(WHAT IS EXPECTED) If a line appears in the data below, it must appear in your answer exactly as given.

(PROVIDED DATA)
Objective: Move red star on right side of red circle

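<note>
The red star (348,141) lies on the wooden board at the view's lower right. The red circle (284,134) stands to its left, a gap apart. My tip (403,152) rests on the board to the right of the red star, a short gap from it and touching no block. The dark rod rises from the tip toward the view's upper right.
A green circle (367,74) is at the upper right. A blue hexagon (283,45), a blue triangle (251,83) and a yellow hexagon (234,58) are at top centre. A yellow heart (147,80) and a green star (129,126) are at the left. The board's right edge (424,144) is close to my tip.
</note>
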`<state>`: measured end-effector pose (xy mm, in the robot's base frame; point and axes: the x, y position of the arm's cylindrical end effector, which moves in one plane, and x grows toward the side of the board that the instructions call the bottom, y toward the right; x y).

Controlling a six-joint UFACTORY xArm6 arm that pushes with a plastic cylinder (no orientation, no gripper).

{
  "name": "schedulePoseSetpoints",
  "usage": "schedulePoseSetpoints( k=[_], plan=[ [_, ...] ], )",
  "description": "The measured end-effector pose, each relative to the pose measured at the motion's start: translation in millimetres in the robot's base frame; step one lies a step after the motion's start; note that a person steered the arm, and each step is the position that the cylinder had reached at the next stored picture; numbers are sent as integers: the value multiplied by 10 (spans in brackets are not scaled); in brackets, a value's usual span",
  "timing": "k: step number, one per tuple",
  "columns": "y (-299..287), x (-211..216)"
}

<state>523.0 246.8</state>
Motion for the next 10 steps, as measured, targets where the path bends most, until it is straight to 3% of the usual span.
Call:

(EXERCISE OUTPUT)
Objective: Move red star on right side of red circle

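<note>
The red star (348,141) lies on the wooden board at the view's lower right. The red circle (284,134) stands to its left, a gap apart. My tip (403,152) rests on the board to the right of the red star, a short gap from it and touching no block. The dark rod rises from the tip toward the view's upper right.
A green circle (367,74) is at the upper right. A blue hexagon (283,45), a blue triangle (251,83) and a yellow hexagon (234,58) are at top centre. A yellow heart (147,80) and a green star (129,126) are at the left. The board's right edge (424,144) is close to my tip.
</note>
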`<state>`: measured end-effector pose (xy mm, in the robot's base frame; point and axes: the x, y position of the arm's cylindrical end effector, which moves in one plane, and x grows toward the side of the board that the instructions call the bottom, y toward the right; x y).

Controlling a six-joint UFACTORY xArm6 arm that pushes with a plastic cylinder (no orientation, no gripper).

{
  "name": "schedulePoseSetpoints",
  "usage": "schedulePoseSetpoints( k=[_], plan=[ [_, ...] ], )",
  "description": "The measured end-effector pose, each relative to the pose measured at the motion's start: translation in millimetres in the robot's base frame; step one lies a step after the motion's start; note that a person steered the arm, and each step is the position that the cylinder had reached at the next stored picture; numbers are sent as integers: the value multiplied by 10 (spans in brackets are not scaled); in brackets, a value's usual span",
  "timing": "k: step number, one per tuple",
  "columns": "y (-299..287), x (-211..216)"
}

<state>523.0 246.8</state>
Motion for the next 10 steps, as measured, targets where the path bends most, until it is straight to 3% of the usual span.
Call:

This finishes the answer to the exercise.